1023. Have Fun with Numbers (20)

Notice that the number 123456789 is a 9-digit number consisting exactly the numbers from 1 to 9, with no duplication. Double it we will obtain 246913578, which happens to be another 9-digit number consisting exactly the numbers from 1 to 9, only in a different permutation. Check to see the result if we double it again!

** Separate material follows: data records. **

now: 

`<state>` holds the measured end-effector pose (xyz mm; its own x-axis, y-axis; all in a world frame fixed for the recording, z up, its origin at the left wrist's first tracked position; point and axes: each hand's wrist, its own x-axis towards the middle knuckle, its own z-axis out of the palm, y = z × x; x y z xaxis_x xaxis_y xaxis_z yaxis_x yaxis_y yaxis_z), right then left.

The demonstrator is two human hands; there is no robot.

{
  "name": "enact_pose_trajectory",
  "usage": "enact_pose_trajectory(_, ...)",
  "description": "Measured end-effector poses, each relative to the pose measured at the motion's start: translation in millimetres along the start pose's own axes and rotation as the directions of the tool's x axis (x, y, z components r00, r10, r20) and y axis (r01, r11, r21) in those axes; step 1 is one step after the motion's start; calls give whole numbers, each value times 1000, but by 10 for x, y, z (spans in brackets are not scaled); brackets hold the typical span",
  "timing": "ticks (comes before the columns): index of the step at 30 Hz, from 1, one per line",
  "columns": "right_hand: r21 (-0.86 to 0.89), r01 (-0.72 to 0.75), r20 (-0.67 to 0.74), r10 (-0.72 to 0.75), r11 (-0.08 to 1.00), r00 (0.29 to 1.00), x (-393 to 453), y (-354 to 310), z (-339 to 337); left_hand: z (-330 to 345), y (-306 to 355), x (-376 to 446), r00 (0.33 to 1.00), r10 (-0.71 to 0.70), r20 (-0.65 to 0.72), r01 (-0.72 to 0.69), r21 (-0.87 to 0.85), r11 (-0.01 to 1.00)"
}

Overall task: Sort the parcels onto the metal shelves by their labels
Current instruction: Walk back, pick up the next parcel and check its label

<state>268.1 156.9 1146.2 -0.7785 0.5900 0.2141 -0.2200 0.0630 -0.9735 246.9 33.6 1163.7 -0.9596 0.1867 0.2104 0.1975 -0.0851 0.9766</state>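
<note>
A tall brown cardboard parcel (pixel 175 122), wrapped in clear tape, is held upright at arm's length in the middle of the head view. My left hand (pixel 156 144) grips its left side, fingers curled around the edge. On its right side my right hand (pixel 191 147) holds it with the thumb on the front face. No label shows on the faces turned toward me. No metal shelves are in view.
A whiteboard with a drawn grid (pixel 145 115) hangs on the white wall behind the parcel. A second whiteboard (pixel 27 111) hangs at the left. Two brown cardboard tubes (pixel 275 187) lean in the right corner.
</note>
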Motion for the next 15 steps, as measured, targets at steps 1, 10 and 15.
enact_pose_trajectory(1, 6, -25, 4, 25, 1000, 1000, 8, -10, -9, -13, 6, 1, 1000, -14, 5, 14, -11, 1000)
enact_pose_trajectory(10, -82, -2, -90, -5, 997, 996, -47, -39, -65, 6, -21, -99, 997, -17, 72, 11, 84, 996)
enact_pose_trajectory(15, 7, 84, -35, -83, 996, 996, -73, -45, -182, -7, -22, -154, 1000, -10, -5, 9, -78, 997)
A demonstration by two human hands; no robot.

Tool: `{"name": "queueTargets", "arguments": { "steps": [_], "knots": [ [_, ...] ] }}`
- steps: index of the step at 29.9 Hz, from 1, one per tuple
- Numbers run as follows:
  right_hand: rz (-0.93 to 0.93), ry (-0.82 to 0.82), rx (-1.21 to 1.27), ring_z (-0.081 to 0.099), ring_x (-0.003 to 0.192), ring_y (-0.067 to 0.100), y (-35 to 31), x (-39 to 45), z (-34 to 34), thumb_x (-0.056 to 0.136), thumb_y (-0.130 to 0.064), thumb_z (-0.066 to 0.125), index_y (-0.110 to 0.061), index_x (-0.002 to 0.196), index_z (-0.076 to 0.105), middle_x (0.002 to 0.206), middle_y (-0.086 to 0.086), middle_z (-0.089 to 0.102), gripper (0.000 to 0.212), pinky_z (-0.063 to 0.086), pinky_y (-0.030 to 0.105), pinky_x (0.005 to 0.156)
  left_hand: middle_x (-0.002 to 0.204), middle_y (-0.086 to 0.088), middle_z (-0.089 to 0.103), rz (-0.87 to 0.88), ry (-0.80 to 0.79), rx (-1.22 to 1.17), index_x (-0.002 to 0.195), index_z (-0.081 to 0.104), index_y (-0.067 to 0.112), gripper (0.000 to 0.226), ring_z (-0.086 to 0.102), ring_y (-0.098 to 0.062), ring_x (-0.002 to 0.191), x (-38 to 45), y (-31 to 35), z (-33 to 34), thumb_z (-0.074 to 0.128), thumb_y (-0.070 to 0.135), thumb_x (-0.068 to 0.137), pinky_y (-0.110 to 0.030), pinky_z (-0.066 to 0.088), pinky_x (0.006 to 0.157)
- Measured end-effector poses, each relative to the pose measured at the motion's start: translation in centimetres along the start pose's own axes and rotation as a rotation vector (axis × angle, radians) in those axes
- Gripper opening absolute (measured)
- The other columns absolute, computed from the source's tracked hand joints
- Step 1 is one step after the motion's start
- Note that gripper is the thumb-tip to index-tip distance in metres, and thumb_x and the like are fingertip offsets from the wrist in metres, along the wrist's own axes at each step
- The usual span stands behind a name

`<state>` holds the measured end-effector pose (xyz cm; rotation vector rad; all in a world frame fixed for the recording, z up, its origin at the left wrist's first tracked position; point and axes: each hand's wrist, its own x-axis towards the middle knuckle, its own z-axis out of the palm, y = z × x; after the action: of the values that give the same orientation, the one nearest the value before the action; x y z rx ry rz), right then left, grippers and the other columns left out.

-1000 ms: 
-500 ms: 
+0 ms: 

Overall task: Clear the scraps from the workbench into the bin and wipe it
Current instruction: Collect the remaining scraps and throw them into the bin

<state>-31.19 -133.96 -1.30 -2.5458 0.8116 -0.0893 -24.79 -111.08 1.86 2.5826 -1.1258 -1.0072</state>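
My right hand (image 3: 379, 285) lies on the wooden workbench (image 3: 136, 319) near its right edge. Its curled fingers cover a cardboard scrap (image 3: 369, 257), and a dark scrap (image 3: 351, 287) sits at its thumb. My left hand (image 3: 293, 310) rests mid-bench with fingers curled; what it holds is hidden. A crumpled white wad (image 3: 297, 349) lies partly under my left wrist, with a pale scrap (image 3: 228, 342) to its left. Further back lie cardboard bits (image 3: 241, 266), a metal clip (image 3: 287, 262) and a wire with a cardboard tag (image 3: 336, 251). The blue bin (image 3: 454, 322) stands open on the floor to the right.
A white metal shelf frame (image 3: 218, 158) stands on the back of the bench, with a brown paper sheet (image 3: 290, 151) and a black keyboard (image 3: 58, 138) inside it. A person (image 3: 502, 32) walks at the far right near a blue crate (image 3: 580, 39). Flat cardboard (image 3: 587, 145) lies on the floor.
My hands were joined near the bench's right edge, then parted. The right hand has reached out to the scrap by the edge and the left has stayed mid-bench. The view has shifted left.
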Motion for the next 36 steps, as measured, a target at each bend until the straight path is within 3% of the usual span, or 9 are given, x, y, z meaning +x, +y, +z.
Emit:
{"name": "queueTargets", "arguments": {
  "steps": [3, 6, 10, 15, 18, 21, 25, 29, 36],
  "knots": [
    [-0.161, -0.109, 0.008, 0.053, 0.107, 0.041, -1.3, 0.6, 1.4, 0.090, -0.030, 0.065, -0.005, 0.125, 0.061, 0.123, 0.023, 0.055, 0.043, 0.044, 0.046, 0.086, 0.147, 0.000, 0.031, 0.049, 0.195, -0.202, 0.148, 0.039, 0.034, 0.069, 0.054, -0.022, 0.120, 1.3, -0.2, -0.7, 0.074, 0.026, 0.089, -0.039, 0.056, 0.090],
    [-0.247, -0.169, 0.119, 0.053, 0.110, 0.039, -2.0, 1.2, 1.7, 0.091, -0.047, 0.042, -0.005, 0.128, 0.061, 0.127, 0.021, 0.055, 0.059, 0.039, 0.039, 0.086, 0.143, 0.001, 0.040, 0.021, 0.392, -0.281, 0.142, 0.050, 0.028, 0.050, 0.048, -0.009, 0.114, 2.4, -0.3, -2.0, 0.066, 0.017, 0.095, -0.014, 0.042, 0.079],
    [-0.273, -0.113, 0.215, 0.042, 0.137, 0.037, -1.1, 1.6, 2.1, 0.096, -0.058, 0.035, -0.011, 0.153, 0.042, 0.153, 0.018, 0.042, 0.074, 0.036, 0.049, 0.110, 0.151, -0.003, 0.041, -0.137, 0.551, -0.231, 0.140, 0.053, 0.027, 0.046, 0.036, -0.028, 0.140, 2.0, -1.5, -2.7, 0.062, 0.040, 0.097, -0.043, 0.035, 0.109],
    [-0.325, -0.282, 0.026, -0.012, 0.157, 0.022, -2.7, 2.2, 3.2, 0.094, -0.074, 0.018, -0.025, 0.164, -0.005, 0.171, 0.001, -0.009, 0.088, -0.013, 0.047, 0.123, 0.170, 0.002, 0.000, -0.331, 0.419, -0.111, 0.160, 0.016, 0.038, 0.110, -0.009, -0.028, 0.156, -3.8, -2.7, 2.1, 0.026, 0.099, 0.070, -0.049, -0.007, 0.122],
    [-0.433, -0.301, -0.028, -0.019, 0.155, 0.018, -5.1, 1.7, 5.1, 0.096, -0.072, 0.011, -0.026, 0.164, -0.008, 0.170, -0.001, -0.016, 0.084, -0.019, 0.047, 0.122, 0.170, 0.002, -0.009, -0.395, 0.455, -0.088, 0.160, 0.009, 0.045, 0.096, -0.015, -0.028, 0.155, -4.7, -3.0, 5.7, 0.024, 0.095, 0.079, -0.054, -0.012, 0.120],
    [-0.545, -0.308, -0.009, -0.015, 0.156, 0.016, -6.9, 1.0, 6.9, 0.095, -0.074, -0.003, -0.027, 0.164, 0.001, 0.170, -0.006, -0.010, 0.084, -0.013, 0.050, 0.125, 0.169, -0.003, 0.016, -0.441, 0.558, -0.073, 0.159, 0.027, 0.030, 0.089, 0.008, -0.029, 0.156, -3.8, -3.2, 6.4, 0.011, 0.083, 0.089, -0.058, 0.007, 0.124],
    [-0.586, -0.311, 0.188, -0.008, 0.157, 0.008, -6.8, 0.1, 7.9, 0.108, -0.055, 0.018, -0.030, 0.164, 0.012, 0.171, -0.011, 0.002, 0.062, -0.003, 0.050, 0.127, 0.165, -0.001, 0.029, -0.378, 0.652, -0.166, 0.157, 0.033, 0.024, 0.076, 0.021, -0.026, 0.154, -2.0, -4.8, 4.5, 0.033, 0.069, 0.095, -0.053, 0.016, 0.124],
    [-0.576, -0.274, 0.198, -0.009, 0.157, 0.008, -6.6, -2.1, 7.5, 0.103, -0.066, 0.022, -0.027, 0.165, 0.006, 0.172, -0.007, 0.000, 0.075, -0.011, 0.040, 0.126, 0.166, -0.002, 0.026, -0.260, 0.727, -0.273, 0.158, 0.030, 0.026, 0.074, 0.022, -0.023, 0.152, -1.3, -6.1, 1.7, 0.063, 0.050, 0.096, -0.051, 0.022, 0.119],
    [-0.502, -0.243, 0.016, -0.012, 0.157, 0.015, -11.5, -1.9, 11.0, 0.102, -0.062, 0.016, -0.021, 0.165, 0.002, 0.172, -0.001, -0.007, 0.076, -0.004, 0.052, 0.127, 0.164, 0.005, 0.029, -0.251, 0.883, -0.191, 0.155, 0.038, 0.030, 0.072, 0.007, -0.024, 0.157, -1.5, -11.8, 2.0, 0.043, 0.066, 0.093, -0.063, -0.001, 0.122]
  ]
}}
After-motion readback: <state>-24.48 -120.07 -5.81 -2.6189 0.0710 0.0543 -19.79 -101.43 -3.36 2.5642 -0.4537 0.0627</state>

Now you are suppose to check if there are more numbers with this property. That is, double a given number with k digits, you are to tell if the resulting number consists of only a permutation of the digits in the original number.

Input Specification:

Each input file contains one test case. Each case contains one positive integer with no more than 20 digits.

Output Specification:

For each test case, first print in a line "Yes" if doubling the input number gives a number that consists of only a permutation of the digits in the original number, or "No" if not. Then in the next line, print the doubled number.

Sample Input:

1234567899

Sample Output:

Yes
2469135798

#include <iostream>
#include <string>
#include <algorithm>
using namespace std;

string double_num(string n);
int main()
{
	string n, d_num;
	int key[10] = {0};
	cin >> n;
	for(int i=0; i<n.size(); i++)
	{
		key[n[i]-'0']++;
	}
	d_num = double_num(n);
	if(d_num.size() != n.size())
	{
		cout << "No\n" << d_num << endl;
	}
	else{
		for(int i=0; i<d_num.size(); i++)
		{
			key[d_num[i]-'0']--;
		}
		int flag = 1;
		for(int i=0; i<10; i++)
		{
			if(key[i] != 0)
				flag = 0;
		}
		if(flag)
			cout << "Yes\n" << d_num << endl;
		else
			cout << "No\n" << d_num << endl;
	}
	return 0;
}

string double_num(string n)
{
	int c = 0;
	int temp;
	string d_num;
	for(int i=n.size()-1; i>=0; i--)
	{
		temp = n[i]-'0';
		temp = (temp)*2+c;
		c = temp/10;
		temp %= 10;
		d_num.push_back(temp+'0');
	}
	if(c != 0)
		d_num.push_back(c+'0');
    reverse(d_num.begin(), d_num.end());
	return d_num;
}